Zero trust – not a one-size-fits-all model
As organisations evolve their security to take a zero trust approach, it’s important for them to note that one size doesn’t fit all.
Zero trust is emerging as the natural evolution of information security, bringing security from the perimeter right down to users and data; allowing the organisation to understand who and what is on the network, whether they should be there, and whether any anomalous and potentially risky behaviour is taking place. Unlike traditional defence in-depth approaches, which made it relatively easy for insiders to exfiltrate data, the zero trust model protects the organisation from all sides, particularly from within.
“South Africa, never known as a particularly early adopter of new trends, is not yet seeing widespread adoption of the zero trust model,” says Brad Stein, GM of security at First Distribution. “However, local CIOs and information security professionals are now keenly researching the zero trust model and related technologies, considering the implications and potential benefits for their organisations.”
It is important to note at this early stage of adoption that zero trust is not a cookie cutter model – there can be no one-size-fits-all strategy and set of solutions for all organisations. Stein says: “Approaches will vary according to the organisation’s own risk appetite, which data is most critical, who should have access to particular data, and what processes should be considered normal, and which should not.”
Within this model, organisations will also have to develop baselines for normal behaviour on the network and determine procedures for managing anomalies. They will need to consider whether the entire model should be automated – locking down users who carry out suspicious activities – or whether they would prefer an orchestrated approach in which suspicious activity is flagged and a human makes the decision on whether to allow the activity or block the user.
“As with all information security, implementing a zero trust model can prove complex, layered and challenging. Many organisations may lack the necessary skills resources to manage a zero trust environment, and they may have to look to third-party service providers for implementation and management support. Organisations will also need to consider what technologies they will add to their stack – including firewalls, zero trust network access solutions, data loss prevention and continuous monitoring solutions,” he says.
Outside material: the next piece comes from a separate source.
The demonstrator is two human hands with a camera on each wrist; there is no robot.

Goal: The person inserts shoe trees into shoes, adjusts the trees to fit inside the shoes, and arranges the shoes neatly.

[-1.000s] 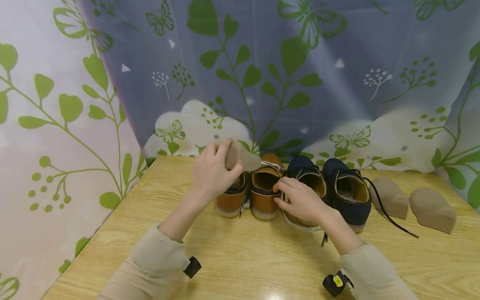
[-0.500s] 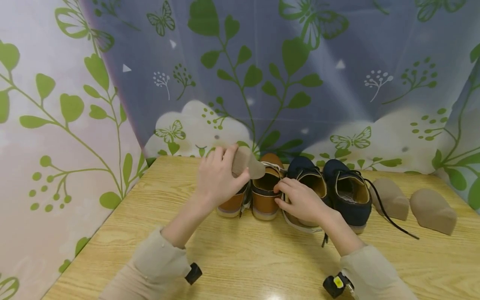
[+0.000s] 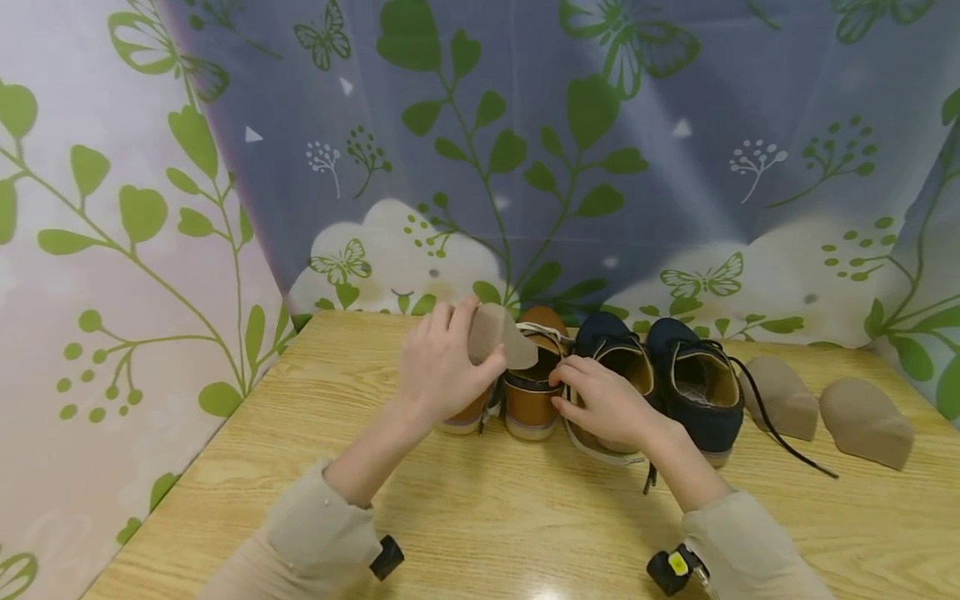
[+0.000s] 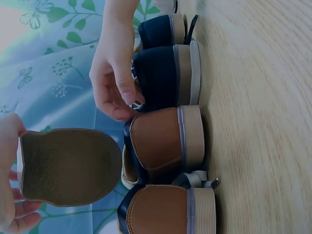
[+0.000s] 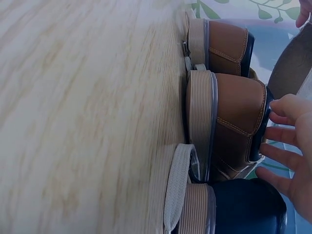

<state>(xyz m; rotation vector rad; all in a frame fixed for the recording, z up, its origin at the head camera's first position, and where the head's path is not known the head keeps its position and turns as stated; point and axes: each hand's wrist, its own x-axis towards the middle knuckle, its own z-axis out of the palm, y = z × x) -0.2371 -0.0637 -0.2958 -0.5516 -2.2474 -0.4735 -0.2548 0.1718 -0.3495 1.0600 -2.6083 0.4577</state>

A key solution to help organisations implement and manage a zero trust environment is dynamic user protection (DUP) user access management system, which allows organisations to allocate certain levels of trust and then monitor and analyse activities on the network. DUP provides meaningful visibility into how users interact with data, analyse usage patterns, and can automatically adjust policies to stop data theft or loss before it takes place. A DUP solution should have a machine learning component that allows it to learn and baseline typical user activity unique to the organisation and its various departments, in order to prevent data loss without impacting business as usual.
This is where customisation ability becomes important: should a sales rep allocated 10 data downloads per day, for example, suddenly be required to download a list of 50 top customers, a fully automated system might well lock them out of the system when they attempt to do so. This could cause delays and spark a lengthy and unwanted workflow. But in a system customisable to allow orchestration and a human element, the attempt to download 50 data items would spark a notification, which would require a quick authorisation by management, and delays would be avoided.
Dynamic data protection, a subset of DUP, should be similarly flexible and customisable to meet the unique data protection needs of each organisation. It should enable individualised, adaptive data policies by intelligently applying risk scores, to prevent data exfiltration without hampering productivity.
“In the zero trust environment of the future, operating without DUP will be akin to trying to achieve full visibility without depth perception. It will be possible to have zero trust without DUP, but it is highly recommended that organisations roll-out DUP for full visibility and customisability,” concludes Stein.